Dodici sono le risorse genetiche recuperate e inserite per la prima volta nel circuito della conservazione (coltivatori custodi e banche del germoplasma) attivato dalla LR 64/04 della Regione Toscana grazie alla loro iscrizione nel Repertori regionali della stessa legge.

Si tratta del:frumento tenero “Conte Marzotto”, recuperato dalla Ditta Molini Cicogni S.r.l. che ne ha proposto il progetto; n. 11 specie ortive dell’Isola d’Elba: le cipolle di Patresi, di Zanca e la cipolla Ciatta; il cavolo di Patresi, i fagioli del Miracolo Scritto e Non Scritto; i fagiolini Jolly Campesi; i pomodori a grappolo “d’Appiccà” tondo giallo, tondo rosso, allungato rosso, tondo rosso frutti grandi; tutti con ambito locale di produzione dell’Isola d’Elba.

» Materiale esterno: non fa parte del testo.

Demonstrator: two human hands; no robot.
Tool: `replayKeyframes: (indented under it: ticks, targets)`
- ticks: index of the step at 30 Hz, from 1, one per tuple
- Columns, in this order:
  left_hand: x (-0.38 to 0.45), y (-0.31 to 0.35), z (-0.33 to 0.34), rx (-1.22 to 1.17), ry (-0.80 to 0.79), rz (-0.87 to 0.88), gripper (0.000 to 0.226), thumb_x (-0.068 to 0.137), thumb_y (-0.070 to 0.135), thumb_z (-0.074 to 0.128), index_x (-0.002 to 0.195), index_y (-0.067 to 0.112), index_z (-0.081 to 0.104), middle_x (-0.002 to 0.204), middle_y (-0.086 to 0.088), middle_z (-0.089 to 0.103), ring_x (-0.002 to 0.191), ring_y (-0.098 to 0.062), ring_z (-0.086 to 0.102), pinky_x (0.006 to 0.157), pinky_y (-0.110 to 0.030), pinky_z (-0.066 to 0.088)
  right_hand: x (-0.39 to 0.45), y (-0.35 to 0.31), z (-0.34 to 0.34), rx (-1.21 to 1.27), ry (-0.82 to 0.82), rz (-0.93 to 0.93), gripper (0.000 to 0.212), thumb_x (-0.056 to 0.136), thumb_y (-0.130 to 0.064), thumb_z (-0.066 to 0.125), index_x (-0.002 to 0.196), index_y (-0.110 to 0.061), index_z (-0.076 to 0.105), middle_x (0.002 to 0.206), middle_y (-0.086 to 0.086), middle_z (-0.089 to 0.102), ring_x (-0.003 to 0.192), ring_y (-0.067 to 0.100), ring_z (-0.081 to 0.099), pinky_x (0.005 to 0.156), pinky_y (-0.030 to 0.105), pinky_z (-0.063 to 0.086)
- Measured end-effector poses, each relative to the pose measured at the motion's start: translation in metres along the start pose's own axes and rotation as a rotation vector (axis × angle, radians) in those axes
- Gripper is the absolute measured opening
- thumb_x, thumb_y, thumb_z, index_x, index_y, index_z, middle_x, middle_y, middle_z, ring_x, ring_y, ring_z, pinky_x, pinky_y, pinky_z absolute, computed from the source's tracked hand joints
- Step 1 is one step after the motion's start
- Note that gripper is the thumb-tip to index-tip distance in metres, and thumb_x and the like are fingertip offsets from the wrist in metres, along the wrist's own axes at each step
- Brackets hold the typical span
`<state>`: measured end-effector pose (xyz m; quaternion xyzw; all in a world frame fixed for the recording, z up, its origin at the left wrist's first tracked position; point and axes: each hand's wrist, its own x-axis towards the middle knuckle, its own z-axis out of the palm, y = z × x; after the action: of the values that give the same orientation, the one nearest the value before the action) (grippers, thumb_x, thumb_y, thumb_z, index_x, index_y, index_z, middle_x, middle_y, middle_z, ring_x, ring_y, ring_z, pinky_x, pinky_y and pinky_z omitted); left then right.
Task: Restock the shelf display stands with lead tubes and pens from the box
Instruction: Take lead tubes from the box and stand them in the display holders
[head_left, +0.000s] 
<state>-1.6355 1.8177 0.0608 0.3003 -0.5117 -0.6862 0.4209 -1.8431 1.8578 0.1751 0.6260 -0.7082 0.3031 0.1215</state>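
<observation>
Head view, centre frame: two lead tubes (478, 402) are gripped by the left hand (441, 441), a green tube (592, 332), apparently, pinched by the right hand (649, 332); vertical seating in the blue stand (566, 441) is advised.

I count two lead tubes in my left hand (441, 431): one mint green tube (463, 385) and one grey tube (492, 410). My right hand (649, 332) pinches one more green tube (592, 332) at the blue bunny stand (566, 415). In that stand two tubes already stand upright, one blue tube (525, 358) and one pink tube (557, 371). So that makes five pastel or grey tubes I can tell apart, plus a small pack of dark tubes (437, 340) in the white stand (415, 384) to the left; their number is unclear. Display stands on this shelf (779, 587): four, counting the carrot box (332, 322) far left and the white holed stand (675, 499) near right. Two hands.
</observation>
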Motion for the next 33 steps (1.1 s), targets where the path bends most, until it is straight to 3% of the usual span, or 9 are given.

La Regione Toscana aveva attivato i progetti tramite una manifestazione di interesse del 2018 sul tema del recupero delle risorse genetiche locali, che portò ad una graduatoria dei progetti presentati, alla quale ha attinto Terre Regionali Toscane per finanziare gli stessi progetti (di durata triennale).

La “Conte Marzotto”, è una varietà di frumento tenero caratterizzata da una spiga mutica (senza reste), una taglia bassa e buone caratteristiche molitorie, che negli anni '70, quando era coltivata in varie parti del territorio regionale, ha fatto registrare medie di produzione di 60 quintali a ettaro.

Le undici varietà ortive sono pregiate varietà dell'Isola d'Elba, che dimostrano le diverse opportunità che l’isola offre al consumo. I progetti hanno visto diffondersi un lavoro di ricerca e recupero con capofila il Parco nazionale dell'Arcipelago Toscano e che in questo caso ha visto la consulenza e la supervisione scientifica fornita dalla Scuola Superiore Sant'Anna di Pisa. Inoltre anche l’Università di Firenze si è occupata dei progetti.